* _PROBLEM TO WORK ON_
An exact copy of the listing below is the answer, with the pictures removed.

——

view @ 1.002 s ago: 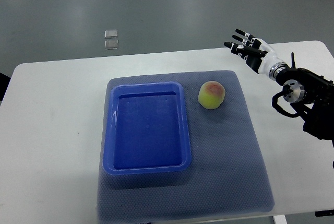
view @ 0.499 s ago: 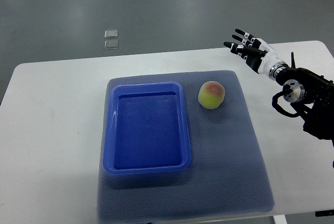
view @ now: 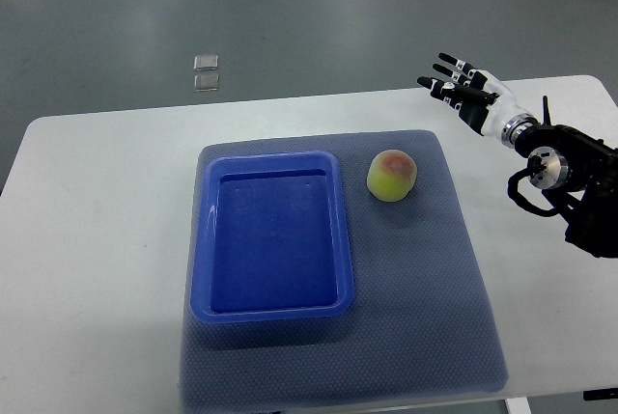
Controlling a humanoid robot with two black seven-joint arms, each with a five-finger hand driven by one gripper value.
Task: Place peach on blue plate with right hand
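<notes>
White desk (view: 106, 240) with rounded corners, standing on a grey floor (view: 290, 18). A blue-grey textured mat (view: 425, 317) lies flat on the desk, covering its centre and reaching the near edge. Desk surface left and right of the mat is bare white. Two small clear squares (view: 206, 73) lie on the floor beyond the far edge.

Bright, even overhead light fills the scene, and the white tabletop (view: 97, 240) reads almost washed out without hard glare. Shadows are soft and short: a faint one hugs the peach (view: 391, 175), and a dim band lies inside the blue plate (view: 271, 236) along its walls. Focus is sharp throughout, with slight graininess on the grey floor (view: 290, 18).
</notes>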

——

* _EXERCISE OUTPUT_
view @ 1.002 s ago: 
view @ 0.499 s ago: 
view @ now: 
Controlling a humanoid robot with two black seven-joint arms, each with a five-finger hand driven by one gripper value.
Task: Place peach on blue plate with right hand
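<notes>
White desk (view: 106, 240) with rounded corners, standing on a grey floor (view: 290, 18). A blue-grey textured mat (view: 425, 317) lies flat on the desk, covering its centre and reaching the near edge. Desk surface left and right of the mat is bare white. Two small clear squares (view: 206, 73) lie on the floor beyond the far edge.

Bright, even overhead light fills the scene, and the white tabletop (view: 97, 240) reads almost washed out without hard glare. Shadows are soft and short: a faint one hugs the peach (view: 391, 175), and a dim band lies inside the blue plate (view: 271, 236) along its walls. Focus is sharp throughout, with slight graininess on the grey floor (view: 290, 18).
</notes>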

Now the exercise is complete.